### ACTIVITY
Copy the records below exactly, leaving out every picture.

### SOURCE MATERIAL
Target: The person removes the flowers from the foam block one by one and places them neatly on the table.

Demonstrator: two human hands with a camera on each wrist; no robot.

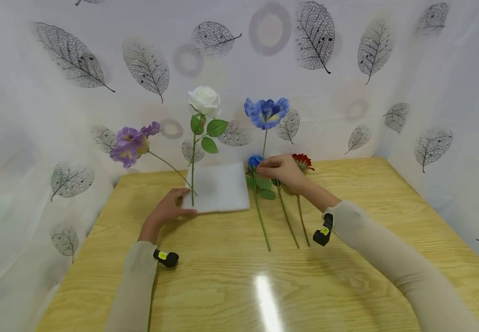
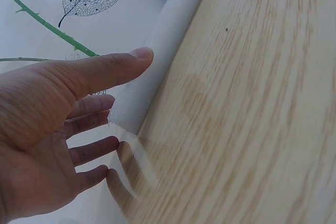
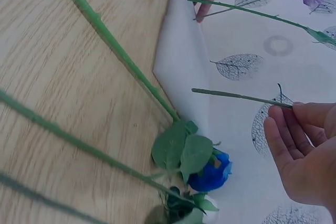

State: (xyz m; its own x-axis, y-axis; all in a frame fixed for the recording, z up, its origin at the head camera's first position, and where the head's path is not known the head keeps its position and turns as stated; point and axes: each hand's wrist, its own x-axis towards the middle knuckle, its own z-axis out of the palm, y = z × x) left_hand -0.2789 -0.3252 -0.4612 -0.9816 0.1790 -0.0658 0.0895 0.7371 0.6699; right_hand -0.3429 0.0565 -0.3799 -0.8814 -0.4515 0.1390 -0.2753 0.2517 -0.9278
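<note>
My left hand [image 1: 170, 205] touches the left corner of a white foam block [image 1: 219, 189], thumb along its front edge and fingers, mostly straight, at its left side. In this block a white rose [image 1: 204, 100] stands upright, and a purple iris [image 1: 129, 144] leans left. Over the block's right side, my right hand [image 1: 283, 170] pinches the stem of a blue iris [image 1: 266, 113] between thumb and fingers. That stem's lower end [image 3: 215, 93] points toward the block in the right wrist view, apart from it.
A blue rose [image 1: 254, 161] lies right of the block, its stem toward the front edge. Beside it lie a red flower [image 1: 303, 161] and another stem [image 1: 288, 216] whose bloom the right hand hides in the head view. A leaf-printed curtain [image 1: 231, 69] hangs behind the wooden table [image 1: 206, 286].
</note>
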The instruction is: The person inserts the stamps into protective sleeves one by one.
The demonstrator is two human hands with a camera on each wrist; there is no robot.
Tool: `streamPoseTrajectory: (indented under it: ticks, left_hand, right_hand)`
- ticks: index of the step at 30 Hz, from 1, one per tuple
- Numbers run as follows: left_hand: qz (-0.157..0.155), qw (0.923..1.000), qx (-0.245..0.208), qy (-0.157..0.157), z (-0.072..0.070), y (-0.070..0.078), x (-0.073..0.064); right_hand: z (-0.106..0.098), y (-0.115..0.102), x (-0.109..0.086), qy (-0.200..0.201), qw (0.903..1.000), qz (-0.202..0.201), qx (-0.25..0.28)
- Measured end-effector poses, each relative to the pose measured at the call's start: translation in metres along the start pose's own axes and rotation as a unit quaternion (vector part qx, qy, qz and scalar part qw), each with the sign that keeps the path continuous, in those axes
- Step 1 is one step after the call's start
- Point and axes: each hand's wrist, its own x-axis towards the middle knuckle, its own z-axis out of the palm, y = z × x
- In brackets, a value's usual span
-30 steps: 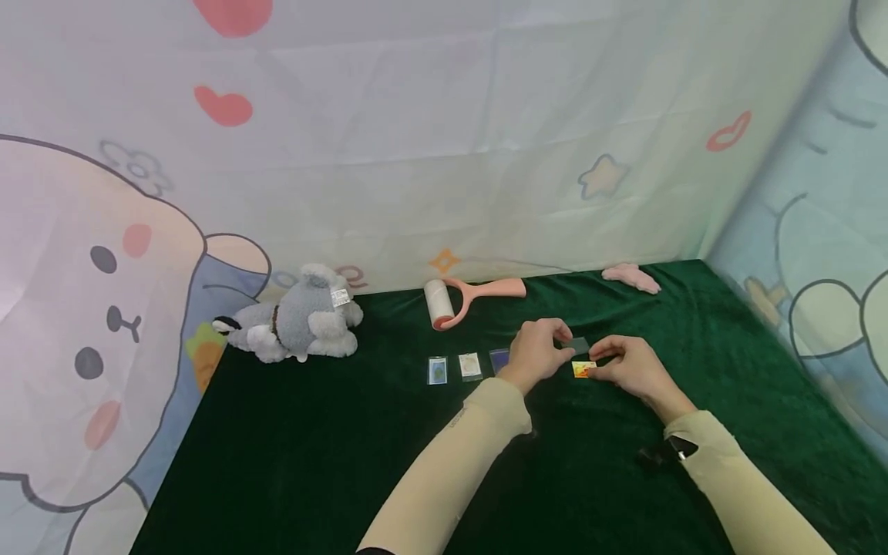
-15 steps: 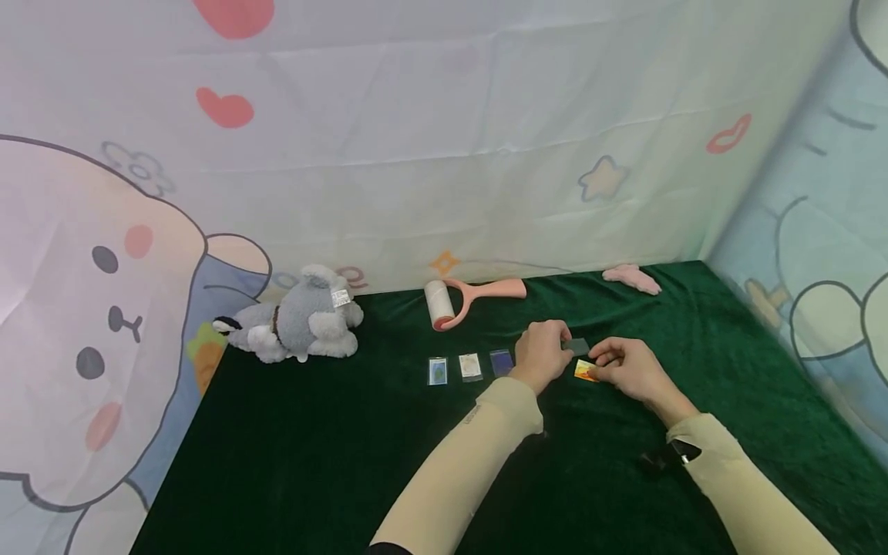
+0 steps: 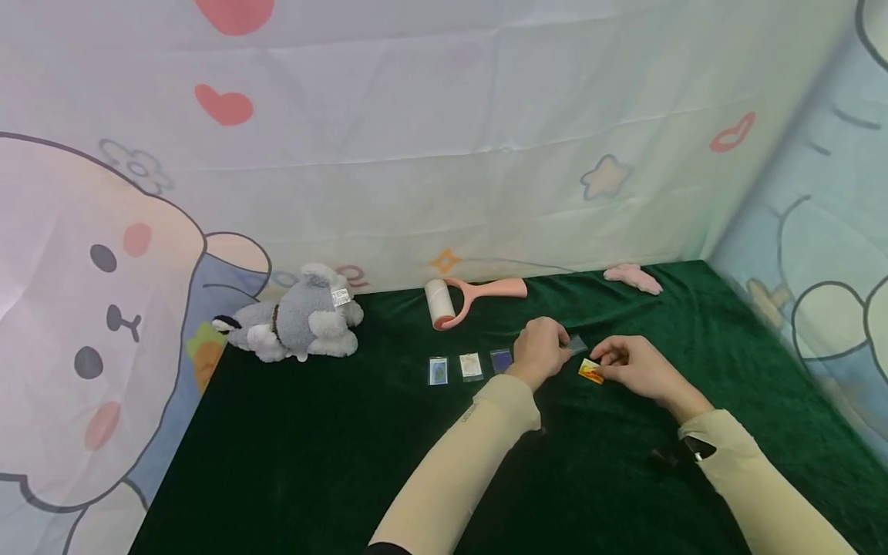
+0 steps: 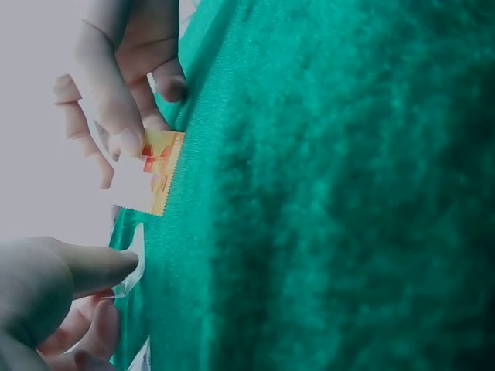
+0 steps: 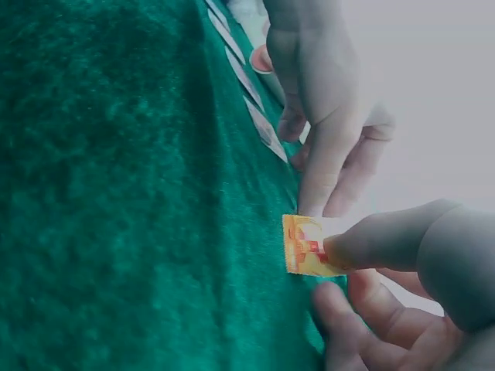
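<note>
My right hand (image 3: 638,368) pinches a small yellow and orange postage stamp (image 3: 591,371) between thumb and fingers. Its perforated edge shows in the left wrist view, where the stamp (image 4: 164,174) sits above the other hand. To the left of it, my left hand (image 3: 539,351) grips a small clear plastic sleeve (image 3: 577,345) by one side. The thumb lies over this sleeve (image 4: 134,272) in the left wrist view. Stamp and sleeve are close together but apart. In the right wrist view the stamp (image 5: 303,246) partly hides the left fingertips; the sleeve is hardly visible there.
Left of the hands lie a dark blue sleeved piece (image 3: 501,361), a whitish one (image 3: 470,367) and a light blue one (image 3: 438,371) in a row. Behind are a lint roller (image 3: 479,290), a grey plush toy (image 3: 305,316) and a pink item (image 3: 632,278) on green cloth (image 3: 277,455).
My right hand has shifted slightly right with the stamp, which now lies at more of a slant. The sleeve in my left hand has tilted, and the dark blue piece has come into fuller view.
</note>
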Motion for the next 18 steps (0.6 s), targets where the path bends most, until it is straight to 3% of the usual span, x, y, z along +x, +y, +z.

### RESPONSE AREA
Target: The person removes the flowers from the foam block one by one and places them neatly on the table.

Demonstrator: two human hands with a camera on each wrist; no robot.


State: (xyz m; its own x-axis, y-axis; all in a frame fixed for the recording, z up, its origin at the head camera's first position, and where the head's path is not known the head keeps its position and turns as stated; point and axes: each hand's wrist, its own x-axis towards the middle knuckle, its own z-axis out of the palm, y = z × x) left_hand -0.2789 -0.3252 -0.4612 -0.9816 0.1790 -0.0658 0.0895 0.7371 0.6699; right_hand -0.3429 0.0565 -0.3799 -0.8814 -0.4515 0.1390 -0.2753 0.2517 -0.9278
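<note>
My left hand [image 1: 170, 205] touches the left corner of a white foam block [image 1: 219, 189], thumb along its front edge and fingers, mostly straight, at its left side. In this block a white rose [image 1: 204, 100] stands upright, and a purple iris [image 1: 129, 144] leans left. Over the block's right side, my right hand [image 1: 283, 170] pinches the stem of a blue iris [image 1: 266, 113] between thumb and fingers. That stem's lower end [image 3: 215, 93] points toward the block in the right wrist view, apart from it.
A blue rose [image 1: 254, 161] lies right of the block, its stem toward the front edge. Beside it lie a red flower [image 1: 303, 161] and another stem [image 1: 288, 216] whose bloom the right hand hides in the head view. A leaf-printed curtain [image 1: 231, 69] hangs behind the wooden table [image 1: 206, 286].
</note>
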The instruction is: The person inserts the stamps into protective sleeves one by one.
The demonstrator is two human hands with a camera on each wrist; there is no robot.
Tool: `streamPoseTrajectory: (indented under it: ticks, left_hand, right_hand)`
- ticks: index of the step at 30 Hz, from 1, one per tuple
- Numbers run as follows: left_hand: qz (-0.157..0.155), qw (0.923..1.000), qx (-0.245..0.208), qy (-0.157..0.157), z (-0.072..0.070), y (-0.070..0.078), x (-0.073..0.064); right_hand: z (-0.106..0.098), y (-0.115..0.102), x (-0.109..0.086), qy (-0.200..0.201), qw (0.903..1.000), qz (-0.202..0.201), qx (-0.25..0.28)
- Measured end-effector poses, each relative to the pose measured at the call's start: translation in metres along the start pose's own axes and rotation as a unit quaternion (vector part qx, qy, qz and scalar part qw), each with the sign that keeps the path continuous, in those axes
- Step 1 is one step after the call's start
- Point and axes: each hand's wrist, its own x-axis towards the middle knuckle, its own z-axis out of the palm, y = z × x
- In brackets, a value's usual span
-30 steps: 
-15 steps: 
+0 steps: 
+0 steps: 
+0 steps: 
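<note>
My right hand (image 3: 638,368) pinches a small yellow and orange postage stamp (image 3: 591,371) between thumb and fingers. Its perforated edge shows in the left wrist view, where the stamp (image 4: 164,174) sits above the other hand. To the left of it, my left hand (image 3: 539,351) grips a small clear plastic sleeve (image 3: 577,345) by one side. The thumb lies over this sleeve (image 4: 134,272) in the left wrist view. Stamp and sleeve are close together but apart. In the right wrist view the stamp (image 5: 303,246) partly hides the left fingertips; the sleeve is hardly visible there.
Left of the hands lie a dark blue sleeved piece (image 3: 501,361), a whitish one (image 3: 470,367) and a light blue one (image 3: 438,371) in a row. Behind are a lint roller (image 3: 479,290), a grey plush toy (image 3: 305,316) and a pink item (image 3: 632,278) on green cloth (image 3: 277,455).
My right hand has shifted slightly right with the stamp, which now lies at more of a slant. The sleeve in my left hand has tilted, and the dark blue piece has come into fuller view.
</note>
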Motion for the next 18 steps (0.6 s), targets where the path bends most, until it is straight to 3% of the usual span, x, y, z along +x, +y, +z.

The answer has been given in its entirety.